День поминовения | страница 37



Обхватила я сына руками, как закричу: “Стреляй обоих, не отдам его, не пущу!” Проклятый аж позеленел от злости, стал меня от Гриши отрывать, а я не даюсь, и вдруг за горло схватил — душить. Я захрипела, за руки его хватаю и уж дышать не могу — конец. Гришенька как закричит “мама, мама” да на немца с кулаками. А я падаю и немца за собой тяну. И тут проклятый меня выпустил, сапогом пнул и зашагал прочь. Долго у меня шея не заживала от его когтей.

И еще был случай — напугалась я сильно. Проснулась как-то ночью от шороха. Сначала подумала, кто из наших во двор вышел, а тут вдруг в сенях засветило, и крадучись вошел в избу немецкий солдат с фонариком. Тихонечко посветил на печку, на полати, вроде искал кого или что проверял. Испугалась, аж вздохнуть не смею, глаза открыть боюсь, гляжу в прижмурку, замерла. А он на столе что-то пошарил, вышел и дверь притворил.

Спать не могу, так до утра глаз не сомкнула, думаючи, что б это значило. А стало светать, встаю — на столе миска перевернутая, а под ней полбуханки хлеба и три куска сахару. Мы с Тасей этого хлеба испугались. Уж нюхали, нюхали, вертели, вертели. Кажется мне — пахнет нашим хлебом, сельповским, а Тася говорит: “Хлеб хлебом и пахнет”. Говорю Тасе: “Это наш хлеб, советский”. А она мне: “Так ведь ты видела, что немец”. А я про себя думаю: может, он вовсе не немец.

Дверь у нас без запора, так, кой-чем закладывали. Стали еще доской припирать. Но через неделю пришел тот солдат опять и снова нас всех проверил фонариком, и опять положил под миску хлебушка и сахарку. И так еще два раза. Разглядела я его: немолодой, лицом строгий, большеносый. Мы голову сломали, думаючи: что за человек, что ему надо было в нашей похилившейся избенке?

Может, был то наш разведчик, переодетый в ихнее? А можно и так подумать: был то немец, но не зверь, не мучитель, а хороший человек. Может, сам отец, и нас пожалел, детишек наших. Только хлеб, сдается, был наш.

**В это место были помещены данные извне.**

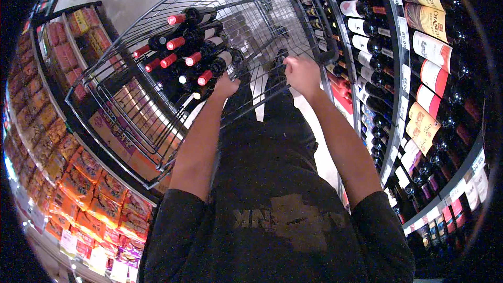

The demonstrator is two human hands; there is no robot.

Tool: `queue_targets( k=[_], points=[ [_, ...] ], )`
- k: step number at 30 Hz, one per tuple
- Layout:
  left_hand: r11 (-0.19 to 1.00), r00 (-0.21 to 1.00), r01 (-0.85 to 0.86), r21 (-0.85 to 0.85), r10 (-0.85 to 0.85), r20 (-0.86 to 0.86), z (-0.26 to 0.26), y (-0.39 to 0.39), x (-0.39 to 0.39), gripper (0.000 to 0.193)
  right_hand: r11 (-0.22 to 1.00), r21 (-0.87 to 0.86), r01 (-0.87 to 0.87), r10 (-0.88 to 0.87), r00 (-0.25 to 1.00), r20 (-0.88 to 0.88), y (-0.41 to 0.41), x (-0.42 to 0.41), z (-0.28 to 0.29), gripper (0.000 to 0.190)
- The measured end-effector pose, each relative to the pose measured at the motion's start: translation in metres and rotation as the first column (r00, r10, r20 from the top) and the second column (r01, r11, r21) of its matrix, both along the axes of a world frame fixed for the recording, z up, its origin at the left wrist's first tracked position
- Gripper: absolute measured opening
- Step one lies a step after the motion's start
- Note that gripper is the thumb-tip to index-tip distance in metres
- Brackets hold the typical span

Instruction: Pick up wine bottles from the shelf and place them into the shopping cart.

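Note:
Before me stands a black wire shopping cart (251, 104). Wine bottles (208, 47) lie stacked in it, several with red capped necks pointing towards me. My left hand (227, 86) is at the near right side of this stack, its fingers curled down beside a red-capped bottle (205, 78). What those fingers grip, if anything, is hidden. My right hand (302, 71) is closed over the near rim of the cart, to the right of the bottles. Below the wires, my dark-trousered legs (271, 98) show against the floor.
On the right, tall shelves (404, 70) hold rows of wine bottles (357, 25) lying on their sides, with price tags along the edges. To the left, a shelf carries orange and red food packets (90, 188). A printed cardboard carton (118, 125) shows beneath the cart's wires.

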State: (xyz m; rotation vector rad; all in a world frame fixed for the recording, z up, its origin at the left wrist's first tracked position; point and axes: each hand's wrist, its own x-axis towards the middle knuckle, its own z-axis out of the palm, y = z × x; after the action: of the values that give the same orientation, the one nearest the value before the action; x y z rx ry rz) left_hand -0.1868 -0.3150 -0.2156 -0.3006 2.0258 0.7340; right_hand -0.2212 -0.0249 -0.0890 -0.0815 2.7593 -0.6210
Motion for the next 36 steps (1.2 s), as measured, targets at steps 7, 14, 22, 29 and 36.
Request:
queue_targets(
  k=[7, 14, 22, 29, 36],
  points=[
    [0.985, 0.993, 0.091, -0.146, -0.101, -0.060, -0.009, -0.007, 0.014, 0.081, 1.000, 0.017, -0.020, 0.020, 1.000, 0.010, -0.006, -0.001, -0.002, 0.016],
    [0.937, 0.944, 0.330, -0.117, -0.325, 0.054, 0.026, -0.001, -0.009, 0.056, 0.997, -0.061, 0.051, -0.055, 0.996, -0.064, 0.005, 0.007, -0.004, 0.015],
    [0.958, 0.959, 0.271, -0.089, -0.276, -0.055, 0.038, -0.015, -0.002, 0.045, 0.982, -0.189, 0.013, -0.043, 0.987, -0.156, 0.008, 0.017, -0.034, 0.012],
    [0.941, 0.964, 0.244, 0.234, -0.261, 0.046, 0.151, 0.039, -0.015, 0.096, 0.990, -0.033, -0.138, 0.137, 0.990, -0.040, 0.017, 0.022, 0.037, 0.028],
    [0.836, 0.846, 0.509, 0.206, -0.441, -0.298, 0.092, 0.021, 0.046, 0.036, 0.953, -0.015, -0.303, 0.291, 0.928, -0.234, 0.044, 0.062, 0.032, 0.036]
  ],
)
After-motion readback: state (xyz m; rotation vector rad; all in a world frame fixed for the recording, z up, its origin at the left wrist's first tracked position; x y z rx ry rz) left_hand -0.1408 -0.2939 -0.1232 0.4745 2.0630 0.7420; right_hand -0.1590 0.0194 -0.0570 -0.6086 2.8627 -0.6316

Так и не знаю, что за чудеса были с этим немцем, но было точно так, я тут ничего не сбредила.

В половине лета, в сорок третьем, пошли наши в наступление. Сперва прилетели вести, потом услышали, как бьют пушки. Заволновались, зашевелились немцы в Селихове. А бои, слышно, все ближе. Разговор пошел, что немец крепко окопался возле наших Зуйков, на краю, на взгорье, и бои там будут страшные — высоту надо брать. Селиховские немцы стали сворачиваться, и тут случилось вот что.

Провода ихние телефонные кто-то перерезал, кто — неизвестно. Зашипели проклятые, как змеи: “Шиссен, тотен”. Схватили на улице трех мальчишков, первых попавших, утащили к себе за ограждение. Пропали ребята — сгубили их немцы. Остальные попрятались, сидят по домам. Слух пошел, что немцы облаву сделают на ребят за повреждение связи. Мстить будут.